→ Task
Below are records; work out how many of their lines contain the word "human" and reply with the number only.

→ Data for analysis
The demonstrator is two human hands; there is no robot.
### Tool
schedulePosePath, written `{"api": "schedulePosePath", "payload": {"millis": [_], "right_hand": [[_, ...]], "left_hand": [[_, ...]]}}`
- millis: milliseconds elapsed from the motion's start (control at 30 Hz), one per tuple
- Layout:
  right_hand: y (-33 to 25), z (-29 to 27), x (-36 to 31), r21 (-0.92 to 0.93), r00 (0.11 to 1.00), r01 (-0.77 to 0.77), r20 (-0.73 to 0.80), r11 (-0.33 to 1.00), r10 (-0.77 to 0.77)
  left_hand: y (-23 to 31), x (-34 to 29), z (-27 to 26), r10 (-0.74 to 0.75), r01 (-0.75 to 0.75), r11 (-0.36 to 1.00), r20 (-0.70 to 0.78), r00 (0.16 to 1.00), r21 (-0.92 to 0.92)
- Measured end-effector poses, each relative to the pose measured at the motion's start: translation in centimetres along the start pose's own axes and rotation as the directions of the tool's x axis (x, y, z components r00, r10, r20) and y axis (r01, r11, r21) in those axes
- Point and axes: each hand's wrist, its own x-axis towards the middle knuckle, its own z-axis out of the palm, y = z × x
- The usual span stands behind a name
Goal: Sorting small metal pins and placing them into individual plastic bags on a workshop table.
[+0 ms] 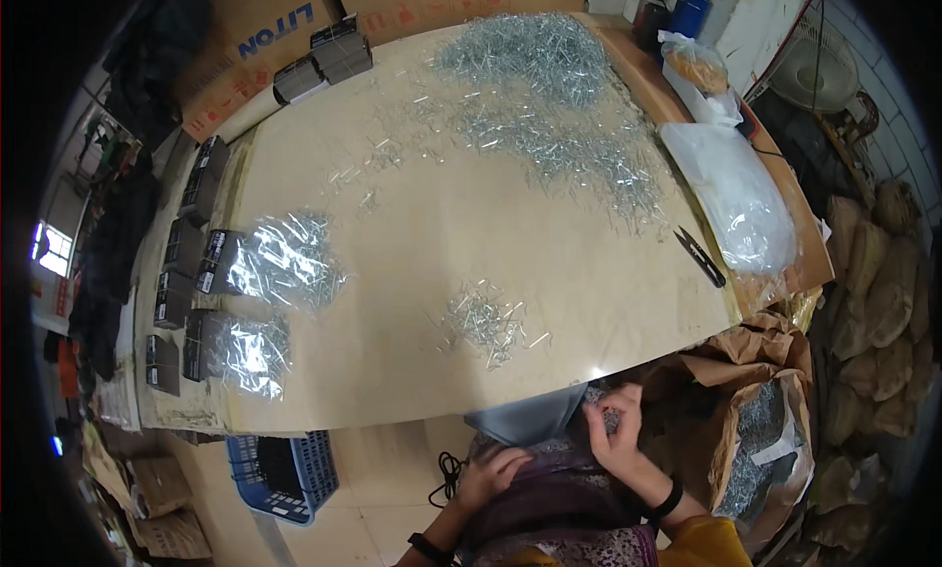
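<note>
1 small, loose heap of thin, silvery metal wire pieces (486,324) lies near the front edge of the pale tan bench (383,371), in front of the person. Below that edge, over the lap, the left hand (494,475) has its fingers loosely curled, with nothing visible in them; the right hand (616,432) is raised, thumb and forefinger curved toward each other, and I cannot tell whether they pinch a piece. Between them sits a smooth grey-blue tray-like object (530,420) against the edge. If it tips or slips, pieces pulled off the bench would probably drop into the lap or onto the floor. A careless sweep could also scatter the heap, since nothing walls it in, and the sharp-looking ends could prick bare fingertips. The small black metal snips (701,260) lie near the right edge, where a wide reach by the right hand might knock them off. Beside the right forearm, the open brown paper sack (726,449) of similar silvery pieces could spill if an elbow caught its crumpled rim.
</note>
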Motion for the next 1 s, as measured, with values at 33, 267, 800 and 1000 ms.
{"api": "schedulePosePath", "payload": {"millis": [33, 267, 800, 1000], "right_hand": [[-0.9, 0.1, 2.3, 0.012, 0.992, 0.118, -0.035, 0.993, -0.117], [-4.5, 4.7, 13.9, -0.011, 0.790, 0.488, 0.432, 0.873, -0.436], [-2.9, 7.2, 16.5, -0.021, 0.921, 0.009, 0.390, 1.000, 0.000], [-2.2, 6.8, 17.0, 0.197, 0.868, -0.326, 0.450, 0.924, 0.210]], "left_hand": [[1.1, 0.9, -0.7, 0.006, -0.006, 1.000, -0.003, 1.000, 0.004], [1.8, 1.7, -1.2, 0.302, -0.306, 0.920, 0.055, 0.952, 0.243], [2.1, 2.2, -1.5, 0.248, -0.243, 0.948, 0.002, 0.969, 0.207], [1.3, 1.5, -1.0, 0.105, -0.104, 0.994, -0.048, 0.993, 0.027]]}}
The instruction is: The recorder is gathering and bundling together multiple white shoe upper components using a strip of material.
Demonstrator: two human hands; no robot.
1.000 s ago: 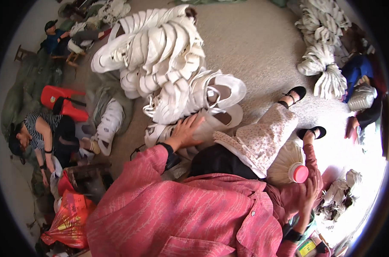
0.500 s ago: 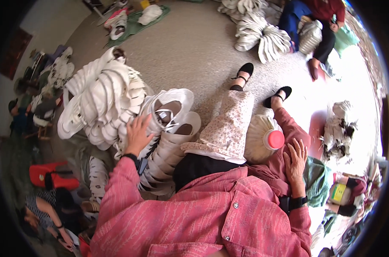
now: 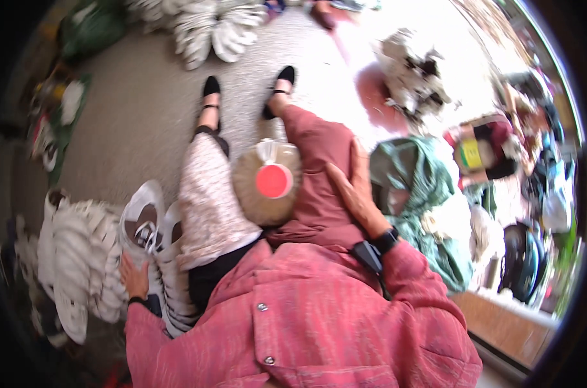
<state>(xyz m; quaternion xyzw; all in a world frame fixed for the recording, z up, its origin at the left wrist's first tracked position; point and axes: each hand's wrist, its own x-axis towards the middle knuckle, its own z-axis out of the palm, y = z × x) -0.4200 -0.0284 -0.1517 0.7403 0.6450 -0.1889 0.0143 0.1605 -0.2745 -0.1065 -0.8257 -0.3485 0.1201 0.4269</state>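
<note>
My left hand (image 3: 135,278), fingers apart, lies against the side of a stack of white shoe uppers (image 3: 152,255) with laces and a brown lining showing at its top. Another nested row of uppers (image 3: 175,284) stands between that stack and my patterned-cloth-covered left leg (image 3: 209,200). My right hand (image 3: 358,191) rests flat on my right thigh with the fingers stretched out and nothing in them. Between my legs sits a rounded clear plastic jug (image 3: 254,200) with a red lid (image 3: 274,181).
A large bundle of white uppers (image 3: 80,258) is at the left, with more bundles (image 3: 216,32) farther ahead. To the right lie a green sack (image 3: 409,181) and a dark-and-white pile (image 3: 413,81). A brown board (image 3: 506,326) stands at lower right.
My view has swung to the right, so everything has shifted left. My right hand has slid along the thigh, and my left hand still touches the uppers.
</note>
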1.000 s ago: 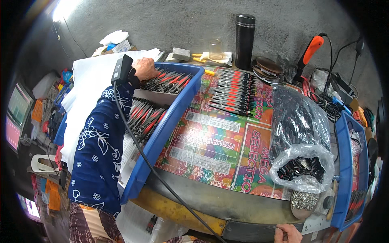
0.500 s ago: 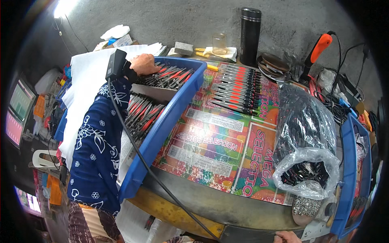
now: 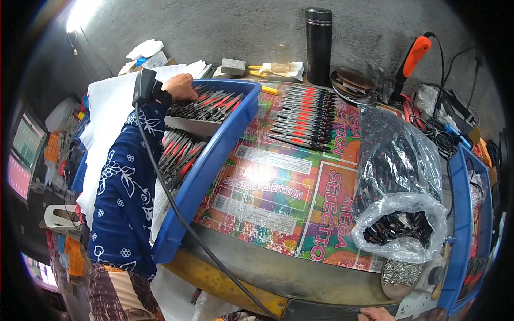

→ Task answer
2